### ASSIGNMENT
Give back exactly the lines of the entries below from the line with "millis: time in" to the line with "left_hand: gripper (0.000", inclusive, and only those.

### RECORDS FOR THIS EXERCISE
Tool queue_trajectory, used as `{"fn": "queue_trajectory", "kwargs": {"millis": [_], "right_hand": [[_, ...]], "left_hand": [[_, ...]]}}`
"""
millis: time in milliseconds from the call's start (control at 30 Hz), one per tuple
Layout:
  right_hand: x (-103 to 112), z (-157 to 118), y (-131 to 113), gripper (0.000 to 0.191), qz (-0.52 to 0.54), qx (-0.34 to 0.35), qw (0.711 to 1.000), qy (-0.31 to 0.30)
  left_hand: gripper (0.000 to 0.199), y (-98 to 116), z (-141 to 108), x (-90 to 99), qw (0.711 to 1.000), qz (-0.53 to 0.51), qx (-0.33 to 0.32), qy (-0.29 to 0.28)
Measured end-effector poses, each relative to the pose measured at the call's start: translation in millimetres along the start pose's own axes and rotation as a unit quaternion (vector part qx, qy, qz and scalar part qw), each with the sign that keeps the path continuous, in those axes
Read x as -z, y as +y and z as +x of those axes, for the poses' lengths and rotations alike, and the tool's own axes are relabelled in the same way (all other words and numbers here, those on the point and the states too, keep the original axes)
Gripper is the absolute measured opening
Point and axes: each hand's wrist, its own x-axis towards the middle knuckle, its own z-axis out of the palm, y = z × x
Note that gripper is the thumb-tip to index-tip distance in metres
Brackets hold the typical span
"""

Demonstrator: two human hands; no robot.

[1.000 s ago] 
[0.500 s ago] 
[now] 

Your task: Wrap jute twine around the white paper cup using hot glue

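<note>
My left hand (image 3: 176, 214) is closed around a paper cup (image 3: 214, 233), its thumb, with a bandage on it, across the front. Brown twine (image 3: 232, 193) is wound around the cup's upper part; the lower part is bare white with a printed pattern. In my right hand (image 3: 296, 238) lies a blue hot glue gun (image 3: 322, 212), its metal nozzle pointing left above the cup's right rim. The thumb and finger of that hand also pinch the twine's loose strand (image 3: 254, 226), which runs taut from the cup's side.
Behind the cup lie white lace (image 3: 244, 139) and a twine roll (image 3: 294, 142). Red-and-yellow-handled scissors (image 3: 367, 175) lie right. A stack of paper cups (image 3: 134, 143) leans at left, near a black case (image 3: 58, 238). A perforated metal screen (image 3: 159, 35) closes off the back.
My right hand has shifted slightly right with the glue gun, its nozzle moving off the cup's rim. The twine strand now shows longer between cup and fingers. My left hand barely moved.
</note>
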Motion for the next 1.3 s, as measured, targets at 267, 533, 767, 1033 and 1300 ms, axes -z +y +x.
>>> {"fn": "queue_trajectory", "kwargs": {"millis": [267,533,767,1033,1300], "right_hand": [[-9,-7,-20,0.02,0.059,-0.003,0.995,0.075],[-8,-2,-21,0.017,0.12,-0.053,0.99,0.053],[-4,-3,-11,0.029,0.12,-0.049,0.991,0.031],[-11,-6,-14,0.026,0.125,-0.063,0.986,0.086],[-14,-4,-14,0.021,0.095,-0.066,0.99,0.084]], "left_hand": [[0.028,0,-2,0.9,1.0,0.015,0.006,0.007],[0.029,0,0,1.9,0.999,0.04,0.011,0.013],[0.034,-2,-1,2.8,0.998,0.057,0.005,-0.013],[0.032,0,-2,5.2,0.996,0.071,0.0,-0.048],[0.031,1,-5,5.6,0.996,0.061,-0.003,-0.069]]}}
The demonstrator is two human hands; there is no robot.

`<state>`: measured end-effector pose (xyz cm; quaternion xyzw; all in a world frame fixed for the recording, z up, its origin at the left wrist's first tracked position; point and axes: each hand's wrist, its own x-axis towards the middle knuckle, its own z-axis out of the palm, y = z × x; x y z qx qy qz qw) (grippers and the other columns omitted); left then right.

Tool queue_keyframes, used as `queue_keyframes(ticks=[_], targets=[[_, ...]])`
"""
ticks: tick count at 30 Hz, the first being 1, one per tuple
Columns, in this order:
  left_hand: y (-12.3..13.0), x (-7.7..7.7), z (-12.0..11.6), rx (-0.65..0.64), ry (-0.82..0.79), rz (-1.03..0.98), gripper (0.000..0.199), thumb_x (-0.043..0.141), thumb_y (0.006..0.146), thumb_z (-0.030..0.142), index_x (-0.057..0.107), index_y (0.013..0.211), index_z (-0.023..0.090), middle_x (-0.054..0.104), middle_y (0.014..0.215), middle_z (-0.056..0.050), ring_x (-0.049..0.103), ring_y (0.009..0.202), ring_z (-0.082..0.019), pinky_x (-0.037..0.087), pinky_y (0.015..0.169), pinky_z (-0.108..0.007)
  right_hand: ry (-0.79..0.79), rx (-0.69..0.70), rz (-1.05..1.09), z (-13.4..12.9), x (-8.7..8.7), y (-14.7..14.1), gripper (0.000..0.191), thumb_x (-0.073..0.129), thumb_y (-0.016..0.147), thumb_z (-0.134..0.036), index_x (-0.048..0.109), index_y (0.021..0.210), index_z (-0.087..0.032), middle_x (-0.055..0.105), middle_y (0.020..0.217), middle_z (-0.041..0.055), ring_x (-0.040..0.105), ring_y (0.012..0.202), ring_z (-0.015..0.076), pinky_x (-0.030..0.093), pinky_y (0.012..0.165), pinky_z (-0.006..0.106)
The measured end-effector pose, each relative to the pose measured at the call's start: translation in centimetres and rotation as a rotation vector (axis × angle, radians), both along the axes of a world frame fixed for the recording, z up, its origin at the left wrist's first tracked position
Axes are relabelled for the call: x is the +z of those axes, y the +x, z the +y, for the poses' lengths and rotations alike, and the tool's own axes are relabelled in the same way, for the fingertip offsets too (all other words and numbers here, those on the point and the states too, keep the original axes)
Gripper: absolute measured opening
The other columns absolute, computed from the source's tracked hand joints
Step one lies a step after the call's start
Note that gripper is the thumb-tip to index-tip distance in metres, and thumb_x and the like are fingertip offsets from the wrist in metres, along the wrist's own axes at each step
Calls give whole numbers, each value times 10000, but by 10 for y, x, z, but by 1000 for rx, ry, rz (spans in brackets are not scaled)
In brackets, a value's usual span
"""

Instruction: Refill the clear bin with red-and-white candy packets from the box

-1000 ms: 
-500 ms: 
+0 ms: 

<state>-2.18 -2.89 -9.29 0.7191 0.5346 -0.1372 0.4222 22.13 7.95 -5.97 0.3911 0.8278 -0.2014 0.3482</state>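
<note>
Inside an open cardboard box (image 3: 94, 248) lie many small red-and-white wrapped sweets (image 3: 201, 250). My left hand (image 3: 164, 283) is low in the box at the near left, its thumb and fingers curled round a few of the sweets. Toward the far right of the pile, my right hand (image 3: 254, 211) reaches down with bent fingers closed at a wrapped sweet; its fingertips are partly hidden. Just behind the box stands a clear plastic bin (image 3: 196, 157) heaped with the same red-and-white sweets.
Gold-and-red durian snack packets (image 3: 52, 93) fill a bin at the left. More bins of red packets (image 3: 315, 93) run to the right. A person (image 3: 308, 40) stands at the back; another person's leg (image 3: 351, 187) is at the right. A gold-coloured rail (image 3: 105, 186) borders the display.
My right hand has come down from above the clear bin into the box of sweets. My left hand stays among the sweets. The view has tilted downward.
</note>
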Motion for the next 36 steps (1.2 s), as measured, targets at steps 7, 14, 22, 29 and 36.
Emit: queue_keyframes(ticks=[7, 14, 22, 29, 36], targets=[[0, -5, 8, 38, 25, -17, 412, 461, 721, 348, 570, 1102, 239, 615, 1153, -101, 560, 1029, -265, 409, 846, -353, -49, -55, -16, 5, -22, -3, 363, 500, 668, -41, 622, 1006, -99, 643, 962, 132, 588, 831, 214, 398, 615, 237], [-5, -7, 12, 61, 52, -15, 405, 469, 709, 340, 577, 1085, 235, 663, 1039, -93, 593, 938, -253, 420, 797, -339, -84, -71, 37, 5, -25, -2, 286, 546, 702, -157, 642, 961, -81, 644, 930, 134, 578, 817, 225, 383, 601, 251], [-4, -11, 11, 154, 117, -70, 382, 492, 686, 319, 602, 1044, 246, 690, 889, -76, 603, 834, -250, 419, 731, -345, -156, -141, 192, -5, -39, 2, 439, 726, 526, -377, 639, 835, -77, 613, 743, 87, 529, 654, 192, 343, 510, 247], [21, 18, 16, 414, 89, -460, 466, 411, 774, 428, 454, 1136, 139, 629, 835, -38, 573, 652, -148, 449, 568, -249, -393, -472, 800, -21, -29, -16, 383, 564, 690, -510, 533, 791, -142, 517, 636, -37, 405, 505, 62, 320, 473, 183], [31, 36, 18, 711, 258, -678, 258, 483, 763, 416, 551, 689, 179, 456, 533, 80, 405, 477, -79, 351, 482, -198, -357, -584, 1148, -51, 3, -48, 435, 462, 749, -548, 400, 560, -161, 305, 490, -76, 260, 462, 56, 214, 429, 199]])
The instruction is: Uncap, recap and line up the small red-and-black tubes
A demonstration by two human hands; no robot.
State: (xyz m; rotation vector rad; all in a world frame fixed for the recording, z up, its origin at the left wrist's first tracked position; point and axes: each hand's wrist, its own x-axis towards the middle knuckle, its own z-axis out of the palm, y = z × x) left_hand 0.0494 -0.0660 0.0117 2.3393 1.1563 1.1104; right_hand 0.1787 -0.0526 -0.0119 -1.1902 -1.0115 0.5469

### YOUR SOLUTION
millis: time in milliseconds from the call's start (control at 30 Hz), one per tuple
Layout:
  right_hand: x (-103 to 112), z (-157 to 118), y (-131 to 113), gripper (0.000 to 0.191), qz (-0.52 to 0.54), qx (-0.34 to 0.35), qw (0.711 to 1.000), qy (-0.31 to 0.30)
  left_hand: gripper (0.000 to 0.199), y (-98 to 116), z (-141 to 108), x (-90 to 99), qw (0.711 to 1.000), qz (-0.53 to 0.51), qx (-0.33 to 0.32), qy (-0.29 to 0.28)

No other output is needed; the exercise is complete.